In a case where a substrate is used as the spacer, the thickness of the substrate itself is generally equal to or more than 50 μm, and it is difficult to finely manage the thickness of the substrate. Further, in a case where a metal plate is used as the spacer, it is very difficult to control the thickness of the metal plate by 10 μm.

The present disclosure has been made to solve the above problem, and an object of the present disclosure is to provide an antenna device capable of forming a gap having a predetermined length between an antenna excitation element and a parasitic element without using a spacer.

Solution to Problem

An antenna device according to the present disclosure includes at least one antenna excitation element provided on a surface of at least one first substrate;

- a first conductor pattern provided on the surface of the at least one first substrate and disposed around the at least one antenna excitation element without being in contact with the at least one antenna excitation element; at least one parasitic element provided on a surface of at least one second substrate facing the surface of the at least one first substrate; and a second conductor pattern provided on the surface of the at least one second substrate and disposed around the at least one parasitic element without being in contact with the at least one parasitic element, wherein the first conductor pattern and the second conductor pattern are electrically connected to each other, a thickness of the first conductor pattern is formed to be equal to or larger than a thickness of the at least one antenna excitation element, and a thickness of the second conductor pattern is formed to be equal to or larger than a thickness of the at least one parasitic element.

Advantageous Effects of Invention

According to the present disclosure, a gap having a predetermined length can be formed between an antenna excitation element and a parasitic element without using a spacer.

BRIEF DESCRIPTION OF DRAWINGS

FIGS. 1A to 1C are diagrams illustrating a configuration of an antenna device according to a first embodiment.
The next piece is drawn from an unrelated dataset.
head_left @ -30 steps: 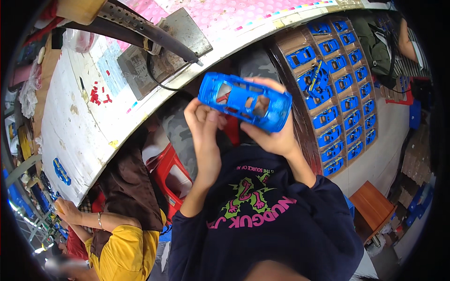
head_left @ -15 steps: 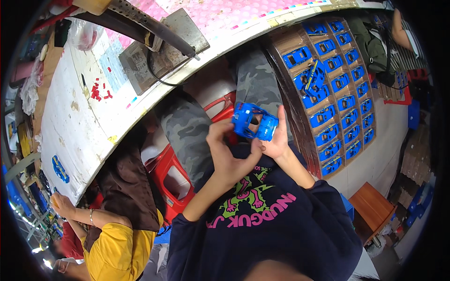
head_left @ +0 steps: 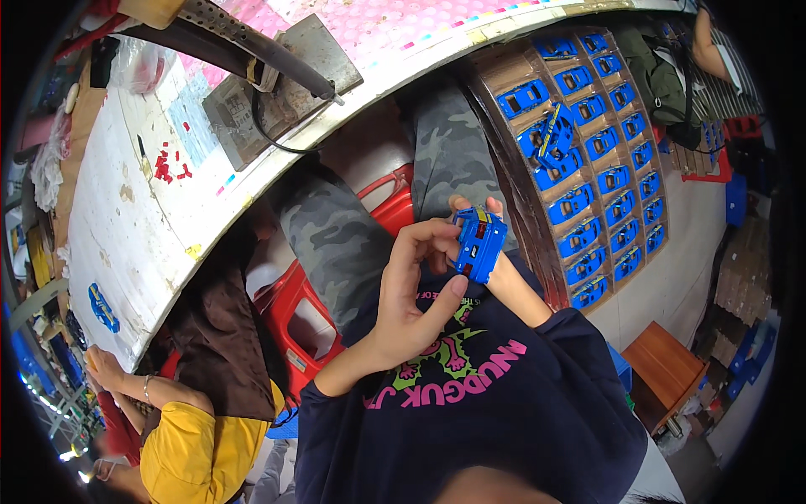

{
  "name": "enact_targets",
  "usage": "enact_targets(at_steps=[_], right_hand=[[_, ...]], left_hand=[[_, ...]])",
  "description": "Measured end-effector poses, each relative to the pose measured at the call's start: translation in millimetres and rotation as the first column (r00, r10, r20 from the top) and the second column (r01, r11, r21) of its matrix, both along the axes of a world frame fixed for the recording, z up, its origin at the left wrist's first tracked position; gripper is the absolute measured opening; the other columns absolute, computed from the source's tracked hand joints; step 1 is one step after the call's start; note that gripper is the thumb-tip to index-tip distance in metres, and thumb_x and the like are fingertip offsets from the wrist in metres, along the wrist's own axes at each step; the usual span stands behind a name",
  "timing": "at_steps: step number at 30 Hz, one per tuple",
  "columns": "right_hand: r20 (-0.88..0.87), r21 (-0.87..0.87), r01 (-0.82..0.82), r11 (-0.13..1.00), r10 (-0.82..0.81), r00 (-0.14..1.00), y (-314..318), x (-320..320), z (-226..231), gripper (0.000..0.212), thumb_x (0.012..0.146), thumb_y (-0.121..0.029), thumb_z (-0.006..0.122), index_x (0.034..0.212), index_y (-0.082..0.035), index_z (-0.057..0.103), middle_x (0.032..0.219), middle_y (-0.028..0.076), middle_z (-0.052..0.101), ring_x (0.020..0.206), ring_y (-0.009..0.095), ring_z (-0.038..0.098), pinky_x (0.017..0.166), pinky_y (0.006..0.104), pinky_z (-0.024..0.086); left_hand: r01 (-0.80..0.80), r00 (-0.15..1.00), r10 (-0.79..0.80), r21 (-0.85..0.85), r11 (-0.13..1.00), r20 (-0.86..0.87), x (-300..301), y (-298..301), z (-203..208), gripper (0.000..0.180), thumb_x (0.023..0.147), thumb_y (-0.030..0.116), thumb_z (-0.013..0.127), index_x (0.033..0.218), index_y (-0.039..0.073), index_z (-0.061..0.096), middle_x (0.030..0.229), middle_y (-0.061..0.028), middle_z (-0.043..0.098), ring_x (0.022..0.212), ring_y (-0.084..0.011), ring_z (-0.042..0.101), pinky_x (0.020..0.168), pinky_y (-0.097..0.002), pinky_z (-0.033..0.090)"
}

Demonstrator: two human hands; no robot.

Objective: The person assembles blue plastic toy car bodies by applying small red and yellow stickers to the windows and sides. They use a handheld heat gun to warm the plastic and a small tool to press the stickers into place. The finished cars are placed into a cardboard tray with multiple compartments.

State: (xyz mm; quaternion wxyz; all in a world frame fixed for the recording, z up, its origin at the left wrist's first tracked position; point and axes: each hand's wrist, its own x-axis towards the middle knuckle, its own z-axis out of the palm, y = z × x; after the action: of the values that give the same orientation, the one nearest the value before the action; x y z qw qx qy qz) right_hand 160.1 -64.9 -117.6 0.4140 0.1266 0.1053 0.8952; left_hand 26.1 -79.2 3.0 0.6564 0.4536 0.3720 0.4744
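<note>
So my right hand [head_left: 502, 269] has hold of a blue toy car shell [head_left: 480, 252], gripping it from behind, a couple of fingertips peeking over the top end. Most of that hand is hidden by the shell. My left hand [head_left: 410, 307] is right up at the shell's left side, thumb and fingers half curled, but I honestly can't tell if they're pinching it. The shell is up in the air over my lap, tilted, with bits of red and yellow showing on it.

Biggest thing around me is the white worktable [head_left: 126, 252], out front and off to my left. On my right there's a brown cardboard tray [head_left: 525, 210] with rows of similar blue shells, one lying crosswise on top of others. A co-worker in yellow [head_left: 180, 445] is over on my left, one hand near the table edge. Red plastic stool [head_left: 315, 371] beside my leg. On the table: a flat metal plate [head_left: 326, 59] with a dark rod-shaped tool [head_left: 294, 71] over it, a lone blue car piece [head_left: 103, 308] near the co-worker, and a little scatter of red bits [head_left: 163, 166].
</note>
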Motion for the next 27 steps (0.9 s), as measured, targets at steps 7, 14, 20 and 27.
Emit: enact_targets(at_steps=[7,14,20,27], right_hand=[[0.201,-0.056,-0.053,0.997,0.064,0.977,-2.8,4.7,-6.0,0.047,0.074,-0.052,0.046,0.093,-0.01,0.048,0.102,0.024,0.052,0.087,0.036,0.055,0.062,0.0442,0.05],[0.417,-0.188,-0.023,0.982,0.101,0.903,-16.6,3.3,-25.2,0.051,0.074,-0.053,0.044,0.101,-0.01,0.047,0.1,0.016,0.054,0.076,0.03,0.058,0.031,0.033,0.044],[0.523,-0.649,0.019,0.761,0.428,0.737,-8.0,-8.7,29.1,0.056,0.076,-0.056,0.04,0.11,-0.011,0.045,0.106,0.017,0.051,0.078,0.03,0.057,0.046,0.0365,0.047],[0.725,0.173,-0.301,0.938,0.086,0.684,6.5,25.1,19.8,0.069,0.078,-0.061,0.034,0.111,-0.001,0.041,0.094,0.022,0.054,0.059,0.025,0.056,0.049,0.031,0.045]], left_hand=[[0.048,0.997,-0.039,-0.131,0.99,0.065,-5.2,2.6,1.7,0.037,0.075,0.002,0.054,0.109,0.002,0.039,0.083,-0.0004,0.043,0.076,-0.0076,0.038,0.068,-0.0218,0.029],[-0.106,0.953,0.109,0.026,0.994,-0.283,-4.8,-7.4,-18.5,0.053,0.071,0.007,0.059,0.119,0.0,0.038,0.09,-0.0039,0.046,0.088,-0.0133,0.042,0.079,-0.0254,0.032],[0.038,0.925,0.01,0.118,0.992,-0.38,-12.2,-11.2,-51.0,0.073,0.06,0.014,0.071,0.121,-0.002,0.034,0.114,-0.0178,0.047,0.114,-0.0288,0.037,0.094,-0.0385,0.026],[-0.333,0.941,0.338,0.186,0.924,0.004,-59.6,-22.9,-53.1,0.061,0.065,0.025,0.072,0.111,0.003,0.041,0.106,-0.0128,0.05,0.098,-0.0221,0.05,0.085,-0.0333,0.039]])
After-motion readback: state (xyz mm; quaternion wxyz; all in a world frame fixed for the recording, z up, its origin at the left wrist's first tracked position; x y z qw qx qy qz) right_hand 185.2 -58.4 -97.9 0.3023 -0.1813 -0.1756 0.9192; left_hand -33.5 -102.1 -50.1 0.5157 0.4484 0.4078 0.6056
FIG. 1A is a longitudinal sectional view of the antenna device according to the first embodiment. FIG. 1B is a cross-sectional view taken along line I-I in FIG. 1A. FIG. 1C is a cross-sectional view taken along line II-II in FIG. 1A.

FIGS. 2A and 2B are diagrams illustrating a first modification of the antenna device according to the first embodiment. FIG. 2A is a diagram illustrating a modification of an antenna excitation element. FIG. 2B is a diagram illustrating a modification of a parasitic element.

FIG. 3 is a diagram illustrating a second modification of the antenna device according to the first embodiment.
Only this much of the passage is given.